Chara’s “thing” — in addition to his fearsome slapshot, as evidenced by his record-breaking 108.8 mph shot in the NHL Hardest Shot competition in Janaury — has long been defensive dominance. No. 33 was brilliant throughout the Bruins’ playoff run in 2011, shutting down one star forward after another, round after round after round.
Yet up until the afternoon of June 15, just hours before the Black and Gold were set to take on the Canucks in a winner-take-all Game 7, there still were those that refused to budge from their belief that the hulking D-man couldn’t get it done. They couldn’t shake the fact that Boston had bowed out of the postseason prematurely for three years running. Maybe they couldn’t help feeling that Chara deserved the blame for the Bruins’ inexplicable collapse against the Flyers in 2010.
But this time around was different. It was a new year, a new set of circumstances and a Bruins team that finally had all of the right pieces in place. But most of all, it was the culmination of the evolution of a leader, one who could rise to the occasion when it mattered most and carry his troops.
“There was the simple issue of needing to play well in big games,” Haggerty said. “He’d never been a great big-game performer in the postseason prior to last season and had a lot of Game 7 losses on his resume. He answered all of those questions last season and put many of his detractors out of business.”
Chara wasn’t ready to lead anybody to glory when he broke into the NHL as a 20-year-old with the New York Islanders in the late ’90s.
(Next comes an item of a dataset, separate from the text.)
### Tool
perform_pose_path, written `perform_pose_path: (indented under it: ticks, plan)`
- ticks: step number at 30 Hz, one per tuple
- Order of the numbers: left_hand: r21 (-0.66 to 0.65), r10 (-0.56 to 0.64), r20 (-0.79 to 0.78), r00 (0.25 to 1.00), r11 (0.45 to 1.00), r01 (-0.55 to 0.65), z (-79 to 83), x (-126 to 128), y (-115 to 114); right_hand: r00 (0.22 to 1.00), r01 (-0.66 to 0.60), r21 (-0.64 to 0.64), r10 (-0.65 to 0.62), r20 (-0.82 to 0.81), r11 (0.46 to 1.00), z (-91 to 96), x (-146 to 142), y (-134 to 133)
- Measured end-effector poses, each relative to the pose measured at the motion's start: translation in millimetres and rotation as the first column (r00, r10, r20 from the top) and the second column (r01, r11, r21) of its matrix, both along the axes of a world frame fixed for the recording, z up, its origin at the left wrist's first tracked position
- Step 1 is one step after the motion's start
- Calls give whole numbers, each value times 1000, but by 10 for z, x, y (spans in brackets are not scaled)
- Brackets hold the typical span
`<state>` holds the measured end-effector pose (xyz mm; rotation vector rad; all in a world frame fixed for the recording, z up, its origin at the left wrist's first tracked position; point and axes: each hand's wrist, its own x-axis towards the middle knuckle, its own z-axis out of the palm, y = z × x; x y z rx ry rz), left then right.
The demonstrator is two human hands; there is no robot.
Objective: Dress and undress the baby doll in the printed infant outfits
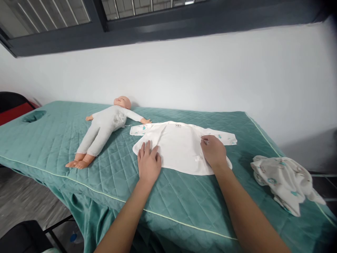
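A small white baby shirt (179, 146) lies spread flat, inside up, on a green quilted table cover (52, 140). My left hand (149, 161) rests flat on the shirt's lower left edge, fingers stretched out. On the shirt's right side my right hand (213, 151) lies with its fingers curled, pinching a bit of the fabric near the sleeve. A baby doll (105, 126) in a pale one-piece suit lies on its back to the left of the shirt, arms spread.
A crumpled printed white cloth (283, 181) lies at the right end of the table. A white wall runs behind, with a dark window frame (163, 24) above. A face hole (34, 116) shows in the cover at far left. A dark chair (21, 239) stands at lower left.
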<state>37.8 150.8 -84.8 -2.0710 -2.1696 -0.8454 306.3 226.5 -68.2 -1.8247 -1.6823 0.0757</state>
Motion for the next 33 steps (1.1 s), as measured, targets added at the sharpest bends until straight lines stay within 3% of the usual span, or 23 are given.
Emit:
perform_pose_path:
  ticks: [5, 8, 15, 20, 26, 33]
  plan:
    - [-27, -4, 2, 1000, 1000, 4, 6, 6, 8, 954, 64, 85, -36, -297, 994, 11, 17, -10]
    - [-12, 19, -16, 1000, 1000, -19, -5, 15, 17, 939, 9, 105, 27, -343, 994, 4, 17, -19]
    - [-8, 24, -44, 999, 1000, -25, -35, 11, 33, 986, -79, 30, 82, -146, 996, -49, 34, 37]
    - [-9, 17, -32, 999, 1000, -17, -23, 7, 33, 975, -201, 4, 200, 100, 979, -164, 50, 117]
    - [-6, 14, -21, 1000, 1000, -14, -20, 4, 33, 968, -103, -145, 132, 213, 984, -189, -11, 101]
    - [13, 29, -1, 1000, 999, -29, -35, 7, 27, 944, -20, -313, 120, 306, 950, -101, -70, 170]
Even if Boston had all the talent in the world in 2006-07, he might not have been ready then, either. But in 2011, the 34-year-old proved he was. In captaining the Bruins to a championship, a Cup drought that spanned nearly four decades was squashed and the horde of individuals who never thought he could pull it off were forever silenced.
“I’m just happy that we won and it’s a huge honor to be a captain and lead a team to a Stanley Cup championship,” Chara said. “Not many guys can do it. Not many guys can say, ‘Hey, we won and I was the captain of that team.’ I’m not saying it’s me, it’s the whole team, but it’s a huge honor.”
Now, even after accomplishing the greatest individual and team feat of his NHL career, Chara — currently in the first season of a seven-year contract extension — has no intention of resting on his laurels. His drive to hoist the Cup again is limitless. So, too, is his desire to continue to become an even greater leader.
“I just try to do my best every time in every situation. You’re not always going to be perfect, but you try to be the best you can,” he said of his progression as a captain. “You have to use the people around you. It’s not just a one-man show. You try to get some advice from certain people, teammates. Like I said, it’s not a perfect world but you try to make it as best as possible.”
And when all is said and done, after all the flak he took for so long, Chara may one day rank among Boston’s greatest leaders, from Eddie Shore to Bucyk to Ray Bourque, and even the natural one, Orr.
“I would think so, yeah. He’s got a long career to go,” Bucyk said of Chara’s chances of one day having his No. 33 raised to the rafters. “If he stays here for that long, I’m sure he will.”
Should Chara ever achieve such an honor, it won’t be because it was his birthright, his fate or some crazy theory about his hockey chromosomes being superior to others. It will be, simply, because he worked as hard as he could to earn it.